ME/CFS support

[Realityofinvisibility]

If you have this did you recover or manage symptoms? I’m desperately looking for advice as I’ve been unable to do anything for just over 4 years now.

I had loads of tests and things initially and once I had a ME/CFS diagnosis I was discharged and there’s been no further help and nothing is improving at all?

Any advice welcome because I just don’t know what to do

ME Association have a very good website with lots of factsheets to download for free.

A couple of good books are: Fighting Fatigue by Sue Pemberton and Catherine Berry and Classic Pacing for a Better Life with ME by Ingeborg Midselm Dahl.

You can also get a useful free pdf Post-exertional Malaise Avoidance Toolkit from the Open Medicine Foundation (just google it).

Basically you need to learn to pace and manage your energy. Never go beyond your limits. It's very restricting and not easy but it does help you improve. It takes time though.

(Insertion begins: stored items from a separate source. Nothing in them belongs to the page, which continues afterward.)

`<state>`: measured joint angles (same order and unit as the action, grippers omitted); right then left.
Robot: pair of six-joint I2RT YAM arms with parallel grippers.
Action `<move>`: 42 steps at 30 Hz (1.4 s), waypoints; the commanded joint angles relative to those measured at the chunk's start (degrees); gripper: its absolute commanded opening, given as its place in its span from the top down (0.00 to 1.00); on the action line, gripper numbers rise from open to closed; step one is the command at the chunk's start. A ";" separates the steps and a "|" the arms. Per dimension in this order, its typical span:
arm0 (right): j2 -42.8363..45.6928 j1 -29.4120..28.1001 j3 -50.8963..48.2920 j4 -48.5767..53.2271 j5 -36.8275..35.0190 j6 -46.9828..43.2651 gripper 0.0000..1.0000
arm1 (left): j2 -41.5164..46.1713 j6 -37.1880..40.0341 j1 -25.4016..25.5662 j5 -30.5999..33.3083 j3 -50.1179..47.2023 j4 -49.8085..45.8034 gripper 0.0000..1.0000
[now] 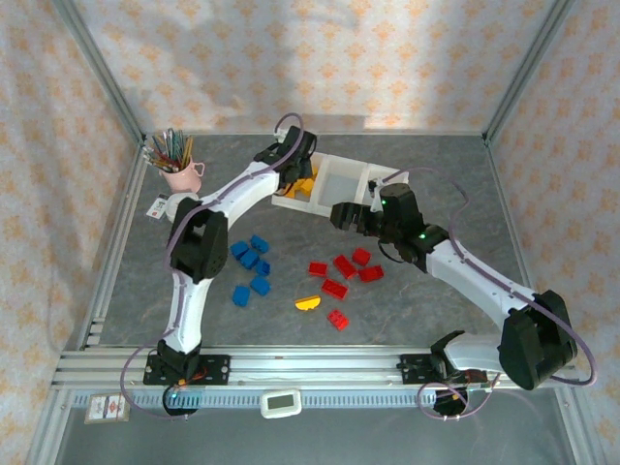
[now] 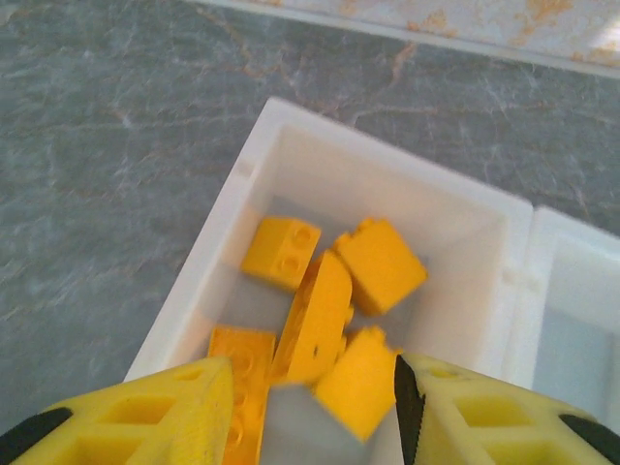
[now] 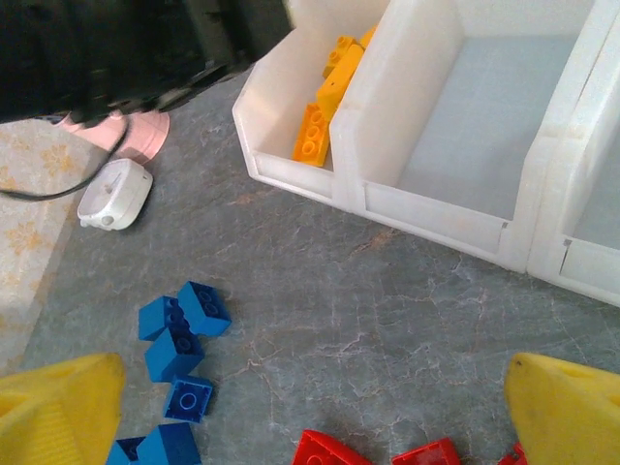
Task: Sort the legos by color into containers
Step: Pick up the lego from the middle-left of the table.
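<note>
W/ left gripper [image 2: 310, 387] parted over the left-end translucent white plastic bin [image 2: 281, 116] of yellow-orange toy bricks [image 2: 380, 262], a blurred brick [image 2: 356, 392] below could've bounced out onto the grey tabletop [image 2: 97, 145]; right gripper [image 3: 315, 387] hung wide open.

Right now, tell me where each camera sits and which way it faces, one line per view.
Top external: above and behind the bases, looking down on the table; left arm and right arm show whole.
Left wrist: over the end container, looking down at yellow legos; left gripper fingers at bottom.
Right wrist: low over the table, facing the containers and blue legos; right gripper fingers in bottom corners.
Shared: both wrist views show the yellow-filled end container.
</note>
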<state>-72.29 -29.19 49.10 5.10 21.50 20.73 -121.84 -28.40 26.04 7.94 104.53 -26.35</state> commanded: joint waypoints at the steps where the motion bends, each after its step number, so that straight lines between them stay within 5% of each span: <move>1: -0.39 -0.47 1.08 1.33 0.82 -2.18 0.00 | 8.42 0.72 2.08 -2.35 -6.94 1.76 0.49; 23: 4.31 -8.80 -9.49 5.61 6.49 -1.37 0.00 | 46.41 -12.90 17.19 -3.56 -53.08 -1.74 0.44; 37: 8.86 -9.57 -16.17 5.00 8.09 0.40 0.00 | 52.09 -19.37 28.14 -11.06 -64.29 4.41 0.32; 42: 9.30 -9.58 -16.79 4.77 6.59 0.79 0.00 | 51.40 -16.30 31.18 -8.73 -64.79 7.06 0.25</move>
<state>-64.36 -38.48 33.32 10.81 29.39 20.69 -70.63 -46.28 56.01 -2.20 40.38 -22.55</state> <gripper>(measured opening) 0.996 0.744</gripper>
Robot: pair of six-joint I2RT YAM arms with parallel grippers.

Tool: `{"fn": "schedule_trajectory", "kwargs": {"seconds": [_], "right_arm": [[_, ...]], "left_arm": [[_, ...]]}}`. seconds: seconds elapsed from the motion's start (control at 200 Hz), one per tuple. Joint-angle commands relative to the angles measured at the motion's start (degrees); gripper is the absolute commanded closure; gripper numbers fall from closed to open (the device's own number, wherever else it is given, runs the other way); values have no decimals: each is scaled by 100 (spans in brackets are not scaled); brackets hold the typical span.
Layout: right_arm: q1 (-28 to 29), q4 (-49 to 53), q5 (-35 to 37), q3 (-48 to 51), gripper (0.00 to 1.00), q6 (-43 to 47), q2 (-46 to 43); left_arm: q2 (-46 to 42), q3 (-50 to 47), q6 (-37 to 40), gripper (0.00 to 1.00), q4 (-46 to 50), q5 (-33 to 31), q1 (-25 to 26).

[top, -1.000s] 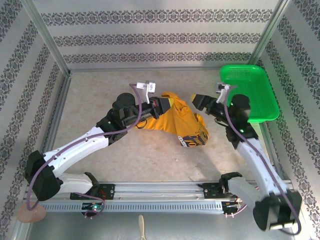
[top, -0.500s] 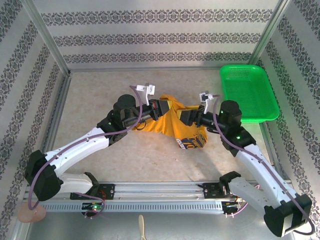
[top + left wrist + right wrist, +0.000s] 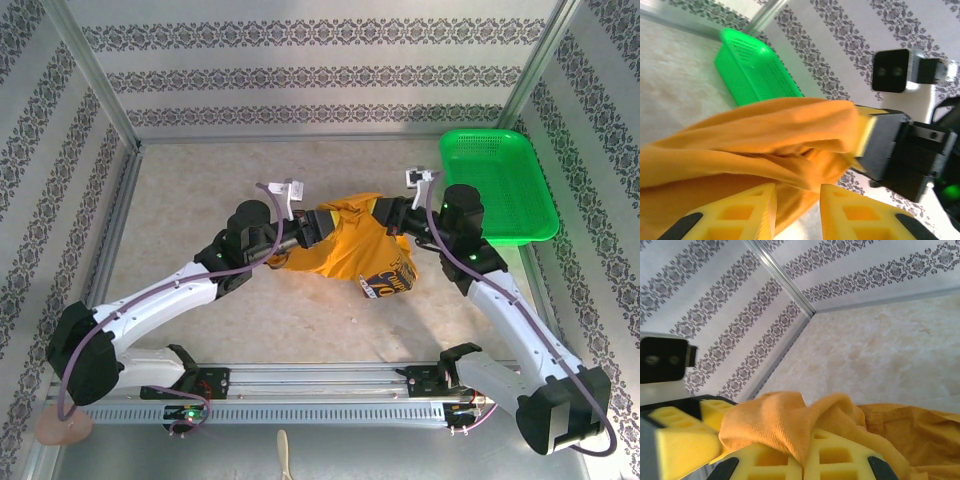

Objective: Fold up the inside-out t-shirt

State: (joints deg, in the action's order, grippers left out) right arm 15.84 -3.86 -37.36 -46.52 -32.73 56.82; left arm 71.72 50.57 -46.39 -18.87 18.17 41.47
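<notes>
The inside-out t-shirt [image 3: 350, 245], mustard-orange with a dark print [image 3: 386, 281] at its near right corner, lies bunched in the middle of the table. My right gripper [image 3: 386, 213] is at its far edge. In the right wrist view this gripper [image 3: 807, 457] is shut, with a fold of the t-shirt [image 3: 775, 415] pinched between its yellow fingers. My left gripper [image 3: 318, 226] is at the shirt's left end. In the left wrist view it [image 3: 797, 202] has its fingers apart, with loose t-shirt cloth [image 3: 740, 145] draped between and beyond them.
A green plastic basket [image 3: 497, 185] stands at the back right, close behind my right arm, and also shows in the left wrist view [image 3: 755, 70]. Patterned walls close in the beige table [image 3: 190, 180] on three sides. A metal rail [image 3: 320, 383] runs along the near edge.
My right gripper came in from near the basket to the shirt's far edge and shut on the cloth. My left gripper's fingers have parted. The shirt's top edge has risen.
</notes>
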Motion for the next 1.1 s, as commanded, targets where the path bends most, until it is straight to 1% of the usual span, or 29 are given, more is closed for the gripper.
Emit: {"fn": "schedule_trajectory", "kwargs": {"seconds": [0.0, 0.155, 0.23, 0.345, 0.46, 0.54, 0.689, 0.864, 0.999, 1.094], "right_arm": [[-40, -387, -322, 148, 100, -253, -269], [-39, -545, -374, 358, 100, -500, -420], [-33, -590, -346, 438, 100, -562, -456], [-43, -599, -324, 505, 100, -568, -479], [-37, -608, -307, 537, 100, -571, -440], [-29, -652, -309, 561, 100, -592, -411], [-37, -669, -320, 566, 100, -600, -391], [-32, -665, -307, 561, 100, -594, -408], [-43, -663, -289, 563, 100, -605, -410], [-38, -669, -288, 565, 100, -603, -415]], "left_arm": [[-301, -184, -116, 70, -415, -369, -85], [-327, -327, -203, 70, -523, -303, -80], [-313, -314, -253, 67, -599, -252, -40], [-334, -284, -319, 59, -743, -298, 124], [-369, -358, -497, 49, -953, -614, 440], [-370, -403, -544, 45, -976, -876, 674], [-327, -543, -612, 44, -1072, -1289, 961], [-304, -657, -576, 45, -1041, -1682, 1064], [-509, -752, -469, 48, -694, -2239, 1180], [-552, -786, -437, 49, -502, -2404, 1188]]}}
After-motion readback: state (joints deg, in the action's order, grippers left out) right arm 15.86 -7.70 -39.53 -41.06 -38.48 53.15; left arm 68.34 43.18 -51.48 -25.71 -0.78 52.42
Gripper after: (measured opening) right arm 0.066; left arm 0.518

I’m just getting frustrated as my limits are still so little and I can’t get anything done. I will take a look at what you’ve recommended . I know I had so many bloods done and my gp kept saying it was maybe a gynae or hormone issues so I’ve had lots of scans too but I’m wondering if I need some other kind of test as it’s not getting better. It started after appendicitis I was fine before then was extremely ill as it was misdiagnosed as mesenteric Adenitis and I got a very severe infection and needed 2 surgeries and a long stay in hospital. I’ve just never fully recovered and I feel that was the trigger but the gp says it wouldn’t be.

Both ME Association and Action for ME may be able to supply contact details for private ME specialists or at least interested generalists you could consult, but they won't be cheap! They will be able to tell you about any local NHS clinics too.